Work item — Check the listing below for lines that hold "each". How many are there? Please give only the number.

= = =

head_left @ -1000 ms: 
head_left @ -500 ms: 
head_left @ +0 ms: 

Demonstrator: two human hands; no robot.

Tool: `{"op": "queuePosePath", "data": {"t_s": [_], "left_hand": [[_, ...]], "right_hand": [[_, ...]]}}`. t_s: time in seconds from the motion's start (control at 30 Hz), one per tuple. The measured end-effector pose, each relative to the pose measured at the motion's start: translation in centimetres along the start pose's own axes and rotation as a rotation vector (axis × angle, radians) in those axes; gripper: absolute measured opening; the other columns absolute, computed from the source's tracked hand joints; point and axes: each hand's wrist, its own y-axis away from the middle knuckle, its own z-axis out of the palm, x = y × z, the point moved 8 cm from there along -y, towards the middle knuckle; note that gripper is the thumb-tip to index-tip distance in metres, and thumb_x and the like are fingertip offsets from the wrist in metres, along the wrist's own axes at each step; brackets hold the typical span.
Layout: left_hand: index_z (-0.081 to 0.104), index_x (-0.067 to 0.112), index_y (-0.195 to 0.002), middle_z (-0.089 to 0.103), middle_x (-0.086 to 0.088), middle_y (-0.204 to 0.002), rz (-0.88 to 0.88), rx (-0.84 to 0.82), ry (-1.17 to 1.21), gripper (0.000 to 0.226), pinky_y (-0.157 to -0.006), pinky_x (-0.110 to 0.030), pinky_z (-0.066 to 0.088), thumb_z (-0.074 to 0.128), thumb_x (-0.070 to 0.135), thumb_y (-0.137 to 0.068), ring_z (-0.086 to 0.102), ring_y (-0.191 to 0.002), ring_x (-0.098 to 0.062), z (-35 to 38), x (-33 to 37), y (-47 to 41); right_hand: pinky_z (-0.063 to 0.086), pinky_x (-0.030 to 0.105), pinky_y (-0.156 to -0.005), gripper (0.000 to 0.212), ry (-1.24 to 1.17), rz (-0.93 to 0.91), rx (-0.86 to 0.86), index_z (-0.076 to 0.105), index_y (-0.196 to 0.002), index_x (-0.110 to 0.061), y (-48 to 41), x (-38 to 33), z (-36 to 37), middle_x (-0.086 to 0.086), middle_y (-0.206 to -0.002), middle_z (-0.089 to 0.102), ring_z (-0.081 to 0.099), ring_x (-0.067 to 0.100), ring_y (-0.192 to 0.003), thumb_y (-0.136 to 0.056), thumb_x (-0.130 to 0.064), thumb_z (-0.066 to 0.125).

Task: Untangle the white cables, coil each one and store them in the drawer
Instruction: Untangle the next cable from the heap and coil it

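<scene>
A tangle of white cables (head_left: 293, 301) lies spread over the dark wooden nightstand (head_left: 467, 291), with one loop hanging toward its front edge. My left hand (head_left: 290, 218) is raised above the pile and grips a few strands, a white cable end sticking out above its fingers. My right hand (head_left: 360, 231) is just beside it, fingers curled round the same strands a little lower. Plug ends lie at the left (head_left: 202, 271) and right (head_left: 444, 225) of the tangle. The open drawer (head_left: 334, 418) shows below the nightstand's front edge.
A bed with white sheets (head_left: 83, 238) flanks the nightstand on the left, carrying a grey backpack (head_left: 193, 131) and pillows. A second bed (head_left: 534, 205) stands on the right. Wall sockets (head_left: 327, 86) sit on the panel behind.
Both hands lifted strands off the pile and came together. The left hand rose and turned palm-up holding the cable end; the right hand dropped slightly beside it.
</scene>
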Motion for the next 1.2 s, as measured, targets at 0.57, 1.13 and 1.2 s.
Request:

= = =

Answer box — 2